### Required work:
Write out again only the lines that run from the start of the entries to the line containing "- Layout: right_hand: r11", both included.

### The data:
****************************************

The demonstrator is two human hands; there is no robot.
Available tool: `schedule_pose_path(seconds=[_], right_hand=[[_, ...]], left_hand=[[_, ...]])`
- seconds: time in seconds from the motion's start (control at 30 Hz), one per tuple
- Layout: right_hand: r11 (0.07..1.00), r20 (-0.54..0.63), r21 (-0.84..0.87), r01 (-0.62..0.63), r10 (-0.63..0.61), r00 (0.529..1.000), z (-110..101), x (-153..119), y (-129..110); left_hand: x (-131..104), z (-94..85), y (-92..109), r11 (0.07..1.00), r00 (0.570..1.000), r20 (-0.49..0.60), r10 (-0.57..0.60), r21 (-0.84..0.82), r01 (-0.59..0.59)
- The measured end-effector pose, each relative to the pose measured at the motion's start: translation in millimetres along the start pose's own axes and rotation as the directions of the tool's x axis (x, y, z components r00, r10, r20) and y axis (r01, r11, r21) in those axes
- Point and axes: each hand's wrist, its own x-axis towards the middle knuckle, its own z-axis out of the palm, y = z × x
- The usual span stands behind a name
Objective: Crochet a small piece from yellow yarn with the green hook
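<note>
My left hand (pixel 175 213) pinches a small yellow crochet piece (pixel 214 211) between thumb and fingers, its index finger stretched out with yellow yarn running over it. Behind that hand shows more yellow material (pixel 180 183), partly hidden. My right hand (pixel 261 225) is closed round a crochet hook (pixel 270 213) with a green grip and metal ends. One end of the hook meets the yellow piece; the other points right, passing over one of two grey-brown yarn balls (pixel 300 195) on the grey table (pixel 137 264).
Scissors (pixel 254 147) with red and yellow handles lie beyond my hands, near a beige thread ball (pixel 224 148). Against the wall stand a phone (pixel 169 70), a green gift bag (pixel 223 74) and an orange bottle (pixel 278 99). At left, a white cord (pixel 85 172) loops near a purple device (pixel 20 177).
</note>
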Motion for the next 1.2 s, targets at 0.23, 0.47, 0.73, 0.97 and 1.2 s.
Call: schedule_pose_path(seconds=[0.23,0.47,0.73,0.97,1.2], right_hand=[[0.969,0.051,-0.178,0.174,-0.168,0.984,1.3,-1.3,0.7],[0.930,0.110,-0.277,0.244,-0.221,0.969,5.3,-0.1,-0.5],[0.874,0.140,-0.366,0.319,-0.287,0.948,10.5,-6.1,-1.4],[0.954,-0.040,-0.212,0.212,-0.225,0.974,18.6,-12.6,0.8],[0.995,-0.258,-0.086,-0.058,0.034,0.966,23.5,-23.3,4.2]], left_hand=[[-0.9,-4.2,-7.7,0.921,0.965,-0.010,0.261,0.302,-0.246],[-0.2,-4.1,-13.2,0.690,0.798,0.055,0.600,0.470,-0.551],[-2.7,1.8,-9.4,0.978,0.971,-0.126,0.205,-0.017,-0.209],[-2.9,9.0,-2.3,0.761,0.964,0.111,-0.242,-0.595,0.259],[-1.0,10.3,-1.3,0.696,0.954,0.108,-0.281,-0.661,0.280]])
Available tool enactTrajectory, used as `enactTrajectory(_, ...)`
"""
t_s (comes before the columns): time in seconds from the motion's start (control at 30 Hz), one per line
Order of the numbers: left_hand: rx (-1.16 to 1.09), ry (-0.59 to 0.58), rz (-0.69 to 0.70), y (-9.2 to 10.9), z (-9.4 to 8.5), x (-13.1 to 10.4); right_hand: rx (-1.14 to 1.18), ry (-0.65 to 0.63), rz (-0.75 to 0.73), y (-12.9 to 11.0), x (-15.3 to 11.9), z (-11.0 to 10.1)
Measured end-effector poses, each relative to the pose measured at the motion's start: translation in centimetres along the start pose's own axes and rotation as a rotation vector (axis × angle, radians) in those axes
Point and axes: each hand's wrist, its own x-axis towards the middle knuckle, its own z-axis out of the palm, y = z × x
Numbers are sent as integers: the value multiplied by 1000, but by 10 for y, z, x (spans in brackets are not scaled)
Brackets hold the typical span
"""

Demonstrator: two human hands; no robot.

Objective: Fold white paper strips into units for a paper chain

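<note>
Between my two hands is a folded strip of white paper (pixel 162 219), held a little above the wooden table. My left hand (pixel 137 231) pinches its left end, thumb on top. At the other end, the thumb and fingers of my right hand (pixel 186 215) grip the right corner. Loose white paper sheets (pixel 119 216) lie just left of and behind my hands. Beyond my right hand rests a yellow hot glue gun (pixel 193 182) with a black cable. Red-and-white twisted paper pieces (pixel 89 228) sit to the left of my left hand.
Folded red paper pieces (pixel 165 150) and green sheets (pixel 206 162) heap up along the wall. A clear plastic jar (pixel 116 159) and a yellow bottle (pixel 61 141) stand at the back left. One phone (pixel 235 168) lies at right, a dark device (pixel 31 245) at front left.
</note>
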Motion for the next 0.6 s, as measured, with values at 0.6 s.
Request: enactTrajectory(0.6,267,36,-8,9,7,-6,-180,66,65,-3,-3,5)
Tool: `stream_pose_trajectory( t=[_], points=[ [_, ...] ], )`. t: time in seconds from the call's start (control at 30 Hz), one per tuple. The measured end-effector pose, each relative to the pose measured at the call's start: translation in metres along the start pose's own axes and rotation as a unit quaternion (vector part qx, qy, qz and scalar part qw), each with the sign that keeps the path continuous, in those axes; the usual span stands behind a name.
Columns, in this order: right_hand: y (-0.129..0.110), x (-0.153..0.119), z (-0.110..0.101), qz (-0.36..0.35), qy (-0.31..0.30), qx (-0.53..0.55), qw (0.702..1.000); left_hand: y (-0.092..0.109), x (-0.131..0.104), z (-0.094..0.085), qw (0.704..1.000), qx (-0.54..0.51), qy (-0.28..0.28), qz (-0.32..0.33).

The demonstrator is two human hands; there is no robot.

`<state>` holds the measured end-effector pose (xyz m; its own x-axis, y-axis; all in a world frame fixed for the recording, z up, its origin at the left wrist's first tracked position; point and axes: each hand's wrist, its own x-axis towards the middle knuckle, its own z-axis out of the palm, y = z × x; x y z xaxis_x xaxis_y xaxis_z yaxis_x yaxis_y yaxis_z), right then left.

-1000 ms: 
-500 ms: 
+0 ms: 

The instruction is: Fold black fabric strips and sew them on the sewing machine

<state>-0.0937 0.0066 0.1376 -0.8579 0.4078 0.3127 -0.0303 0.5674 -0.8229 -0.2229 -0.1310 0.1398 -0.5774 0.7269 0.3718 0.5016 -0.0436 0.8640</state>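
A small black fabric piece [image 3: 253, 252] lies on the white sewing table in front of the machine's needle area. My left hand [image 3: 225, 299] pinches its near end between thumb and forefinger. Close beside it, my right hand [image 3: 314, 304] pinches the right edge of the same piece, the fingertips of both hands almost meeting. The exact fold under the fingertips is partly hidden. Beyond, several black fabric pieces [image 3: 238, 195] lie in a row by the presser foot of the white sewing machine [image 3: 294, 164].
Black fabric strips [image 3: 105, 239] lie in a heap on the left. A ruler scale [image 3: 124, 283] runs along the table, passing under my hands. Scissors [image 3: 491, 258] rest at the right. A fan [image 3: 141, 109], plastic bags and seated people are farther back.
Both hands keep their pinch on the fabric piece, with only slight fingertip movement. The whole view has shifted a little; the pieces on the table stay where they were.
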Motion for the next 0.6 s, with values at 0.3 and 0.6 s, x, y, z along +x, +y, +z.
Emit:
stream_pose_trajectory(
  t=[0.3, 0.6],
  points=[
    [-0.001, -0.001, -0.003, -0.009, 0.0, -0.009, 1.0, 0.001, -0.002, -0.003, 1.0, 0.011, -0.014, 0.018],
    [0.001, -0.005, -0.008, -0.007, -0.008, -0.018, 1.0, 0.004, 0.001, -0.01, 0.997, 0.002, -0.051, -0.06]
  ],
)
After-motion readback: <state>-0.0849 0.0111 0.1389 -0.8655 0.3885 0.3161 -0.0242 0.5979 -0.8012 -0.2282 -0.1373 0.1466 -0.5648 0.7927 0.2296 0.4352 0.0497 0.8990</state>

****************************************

### Exercise response:
The demonstrator is two human hands; there is no robot.
Available tool: `schedule_pose_path(seconds=[_], right_hand=[[_, ...]], left_hand=[[_, ...]])`
- seconds: time in seconds from the motion's start (control at 30 Hz), one per tuple
- Layout: right_hand: r11 (0.07..1.00), r20 (-0.54..0.63), r21 (-0.84..0.87), r01 (-0.62..0.63), r10 (-0.63..0.61), r00 (0.529..1.000), z (-110..101), x (-153..119), y (-129..110); left_hand: x (-131..104), z (-94..85), y (-92..109), r11 (0.07..1.00), r00 (0.570..1.000), r20 (-0.49..0.60), r10 (-0.57..0.60), r21 (-0.84..0.82), r01 (-0.59..0.59)

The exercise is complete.